La patria, intendo.
Lei è quella italica, con le sue contraddizioni, le sue lungaggini burocratiche, i suoi politici arraffoni e incapaci. Quella senza valori, che è meglio una gallina oggi che ... domani non si sa.
L'altra invece è quella scandinava, bella da non dormirci la notte. Quella che mi parla di energie rinnovabili, di piste ciclabili e mobilità sostenibile. Quella che è attenta ai bisogni dei molti a discapito dei pochi. Quella che non si smentisce, decisa, come piace a me.
E' arrivato il momento di andare a trovare l'altra. Il giorno 12 dicembre parto per 4 giorni (fino al 16, dunque, evviva la matematica) per la Svezia. Il mio viaggio ha vari scopi. Uno di questi è conoscere una coppia di blogger che ho incontrato qui, in internet, tra un bit e l'altro. Siccome loro vivono a Norrkoping, ci vado anch'io.
Ho anche altri appuntamenti, ma ve lo dico nei giorni prossimi.
Oggi voglio raccontare invece dei problemi che mi fa "lei".
Sono andato in Questura l'altro ieri (mica 2 mesi fa) e ho chiesto se la bambina (che ha compiuto 3 anni ieri) doveva essere iscritta in uno dei passaporti dei genitori o se, invece, poteva viaggiare con il suo documento "solito" che, essendo valido per l'espatrio, usiamo abitualmente per i nostri frequenti viaggetti in Croazia (che è ancora extra CEE, al contrario della Svezia).

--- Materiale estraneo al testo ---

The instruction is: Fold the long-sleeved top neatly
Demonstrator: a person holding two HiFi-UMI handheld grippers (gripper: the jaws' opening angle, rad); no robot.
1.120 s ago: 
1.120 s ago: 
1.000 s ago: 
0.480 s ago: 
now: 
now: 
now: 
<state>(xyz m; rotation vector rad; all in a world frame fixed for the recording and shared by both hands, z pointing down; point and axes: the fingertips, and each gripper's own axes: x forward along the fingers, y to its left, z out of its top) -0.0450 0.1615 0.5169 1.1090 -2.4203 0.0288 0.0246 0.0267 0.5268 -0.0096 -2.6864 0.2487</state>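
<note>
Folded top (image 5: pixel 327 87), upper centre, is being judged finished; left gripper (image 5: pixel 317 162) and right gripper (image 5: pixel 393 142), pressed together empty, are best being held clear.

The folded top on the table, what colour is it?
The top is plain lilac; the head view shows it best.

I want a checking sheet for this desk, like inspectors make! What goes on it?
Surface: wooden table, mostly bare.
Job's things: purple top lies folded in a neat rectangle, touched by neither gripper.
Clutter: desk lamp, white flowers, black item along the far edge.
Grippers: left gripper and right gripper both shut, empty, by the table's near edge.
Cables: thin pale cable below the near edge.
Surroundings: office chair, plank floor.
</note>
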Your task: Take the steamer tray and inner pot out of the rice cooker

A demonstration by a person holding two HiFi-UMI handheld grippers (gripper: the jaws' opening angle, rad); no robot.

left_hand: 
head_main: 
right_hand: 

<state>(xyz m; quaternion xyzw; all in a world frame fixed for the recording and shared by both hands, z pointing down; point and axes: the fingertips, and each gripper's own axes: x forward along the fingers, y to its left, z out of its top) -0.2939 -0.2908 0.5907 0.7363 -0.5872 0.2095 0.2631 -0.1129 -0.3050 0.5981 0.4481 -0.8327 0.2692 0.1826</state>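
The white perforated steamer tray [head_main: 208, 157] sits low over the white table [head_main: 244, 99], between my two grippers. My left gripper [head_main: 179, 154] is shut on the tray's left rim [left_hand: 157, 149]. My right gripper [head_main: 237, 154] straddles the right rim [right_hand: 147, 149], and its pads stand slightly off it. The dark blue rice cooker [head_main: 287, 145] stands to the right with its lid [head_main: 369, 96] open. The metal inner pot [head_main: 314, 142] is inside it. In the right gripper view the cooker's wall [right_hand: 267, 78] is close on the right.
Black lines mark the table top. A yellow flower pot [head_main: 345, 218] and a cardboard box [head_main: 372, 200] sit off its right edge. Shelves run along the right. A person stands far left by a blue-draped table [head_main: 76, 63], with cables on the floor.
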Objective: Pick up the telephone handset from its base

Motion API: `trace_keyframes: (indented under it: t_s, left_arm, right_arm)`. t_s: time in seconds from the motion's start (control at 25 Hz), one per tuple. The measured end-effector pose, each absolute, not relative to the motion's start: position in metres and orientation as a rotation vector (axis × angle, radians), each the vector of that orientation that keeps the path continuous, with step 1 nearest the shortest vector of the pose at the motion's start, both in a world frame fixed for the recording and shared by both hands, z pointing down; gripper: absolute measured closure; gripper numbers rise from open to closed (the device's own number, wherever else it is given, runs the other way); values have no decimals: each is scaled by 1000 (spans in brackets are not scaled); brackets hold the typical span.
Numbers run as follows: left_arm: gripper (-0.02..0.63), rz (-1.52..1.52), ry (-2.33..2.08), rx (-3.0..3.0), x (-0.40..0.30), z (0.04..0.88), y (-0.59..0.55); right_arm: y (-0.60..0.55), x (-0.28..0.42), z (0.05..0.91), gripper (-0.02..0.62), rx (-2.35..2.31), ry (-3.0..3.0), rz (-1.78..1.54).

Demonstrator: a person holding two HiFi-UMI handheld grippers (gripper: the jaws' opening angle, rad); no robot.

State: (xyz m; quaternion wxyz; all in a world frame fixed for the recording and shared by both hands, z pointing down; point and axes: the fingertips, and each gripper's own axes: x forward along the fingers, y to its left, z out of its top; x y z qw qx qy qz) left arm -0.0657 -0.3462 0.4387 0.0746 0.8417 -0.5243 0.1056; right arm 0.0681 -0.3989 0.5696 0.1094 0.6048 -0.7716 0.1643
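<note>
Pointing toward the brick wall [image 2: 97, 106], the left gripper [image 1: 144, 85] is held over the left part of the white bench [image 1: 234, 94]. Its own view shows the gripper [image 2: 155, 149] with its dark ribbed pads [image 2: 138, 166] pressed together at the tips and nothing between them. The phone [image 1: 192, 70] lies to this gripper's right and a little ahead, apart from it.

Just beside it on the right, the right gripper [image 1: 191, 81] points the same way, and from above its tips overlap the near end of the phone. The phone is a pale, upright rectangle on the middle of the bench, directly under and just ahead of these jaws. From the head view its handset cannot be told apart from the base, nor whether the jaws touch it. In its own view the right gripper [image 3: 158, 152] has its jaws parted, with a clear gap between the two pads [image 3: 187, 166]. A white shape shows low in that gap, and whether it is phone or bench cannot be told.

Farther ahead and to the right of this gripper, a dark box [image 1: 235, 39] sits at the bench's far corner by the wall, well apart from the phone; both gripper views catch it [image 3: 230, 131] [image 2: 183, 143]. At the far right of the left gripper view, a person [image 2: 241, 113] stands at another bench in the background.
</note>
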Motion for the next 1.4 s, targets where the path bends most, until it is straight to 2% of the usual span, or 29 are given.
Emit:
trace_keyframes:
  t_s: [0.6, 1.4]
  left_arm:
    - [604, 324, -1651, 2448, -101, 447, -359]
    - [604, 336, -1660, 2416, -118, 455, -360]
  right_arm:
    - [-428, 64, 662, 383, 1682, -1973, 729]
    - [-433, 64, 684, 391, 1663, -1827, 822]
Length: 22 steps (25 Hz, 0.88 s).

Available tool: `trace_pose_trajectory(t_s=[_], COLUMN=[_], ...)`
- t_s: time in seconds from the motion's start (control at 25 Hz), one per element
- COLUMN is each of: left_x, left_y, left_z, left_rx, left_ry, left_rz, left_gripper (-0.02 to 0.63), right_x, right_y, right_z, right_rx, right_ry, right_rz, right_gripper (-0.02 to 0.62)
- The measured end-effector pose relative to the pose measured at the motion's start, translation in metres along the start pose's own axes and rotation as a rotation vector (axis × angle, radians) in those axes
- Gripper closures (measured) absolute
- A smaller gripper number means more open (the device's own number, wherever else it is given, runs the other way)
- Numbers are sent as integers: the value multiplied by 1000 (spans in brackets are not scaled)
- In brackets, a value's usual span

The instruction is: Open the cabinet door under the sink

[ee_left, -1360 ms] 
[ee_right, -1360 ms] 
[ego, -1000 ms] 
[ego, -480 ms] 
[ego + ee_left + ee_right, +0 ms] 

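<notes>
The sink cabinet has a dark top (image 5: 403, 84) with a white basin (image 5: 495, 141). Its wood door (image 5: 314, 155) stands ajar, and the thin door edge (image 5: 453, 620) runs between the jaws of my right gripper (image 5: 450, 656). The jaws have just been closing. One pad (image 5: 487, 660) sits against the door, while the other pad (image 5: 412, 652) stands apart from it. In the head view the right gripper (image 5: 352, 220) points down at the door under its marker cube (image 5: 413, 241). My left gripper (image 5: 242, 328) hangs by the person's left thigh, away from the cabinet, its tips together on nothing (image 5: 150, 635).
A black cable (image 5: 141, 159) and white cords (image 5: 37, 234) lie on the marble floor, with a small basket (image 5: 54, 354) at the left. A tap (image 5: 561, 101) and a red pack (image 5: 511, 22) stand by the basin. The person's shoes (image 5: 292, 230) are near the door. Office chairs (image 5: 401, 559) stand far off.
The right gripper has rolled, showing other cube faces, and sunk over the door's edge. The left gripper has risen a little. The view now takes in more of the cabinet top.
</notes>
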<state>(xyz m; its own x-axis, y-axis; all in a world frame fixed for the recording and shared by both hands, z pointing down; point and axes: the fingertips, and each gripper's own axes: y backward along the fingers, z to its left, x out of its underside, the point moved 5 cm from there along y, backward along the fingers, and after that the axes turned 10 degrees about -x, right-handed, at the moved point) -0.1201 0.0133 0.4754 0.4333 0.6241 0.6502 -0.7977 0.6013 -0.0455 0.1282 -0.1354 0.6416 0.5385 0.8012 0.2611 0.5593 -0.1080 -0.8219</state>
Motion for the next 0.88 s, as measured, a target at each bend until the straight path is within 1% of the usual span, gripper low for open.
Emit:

E infatti, non si capisce come mai, serve l'iscrizione nel passaporto. Bisogna compilare un modulo, farlo firmare da entrambi i genitori, fotocopia del documento di chi lo firma ma non si presenta per la consegna dei documenti, eccetera ...
Il giorno dopo (ieri) era tutto pronto, ma il mercoledì l'ufficio passaporti della Questura è chiuso (ci vuole una pausa a metà settimana, mi sembra giusto).
Oggi sono ritornato con tutta la documentazione perfettamente in ordine. Peccato che non serve più.
Da ieri è entrata in vigore una nuova normativa che non permette più ai minori di uscire dai confini senza passaporto.
MA NON POTEVATE DIRMELO PRIMA ???
ma vaff**#*## ++ ]grrr[ !!!
o come direbbe Homer Simpson : " D'oh!"
E così altro modulo, altre foto, bollettini, marche da bollo, eccetera, ma non solo: per fare il passaporto servono due settimane. Ce la faremo? Spero di si.
A proposito, la marca da bollo che devo fornire è "ad uso passaporto". Questo vuol dire che serve solo per i passaporti e quindi vanno tutte (ma proprio tutte) all'ufficio passaporti della Questura. Ma allora perchè non le vendono direttamente loro senza che io diventi matto a cercare un tabaccaio che ne sia fornito?
Non so "l'altra" come sia organizzata, ma per come me la sono immaginata, sarà tutto un altro mondo.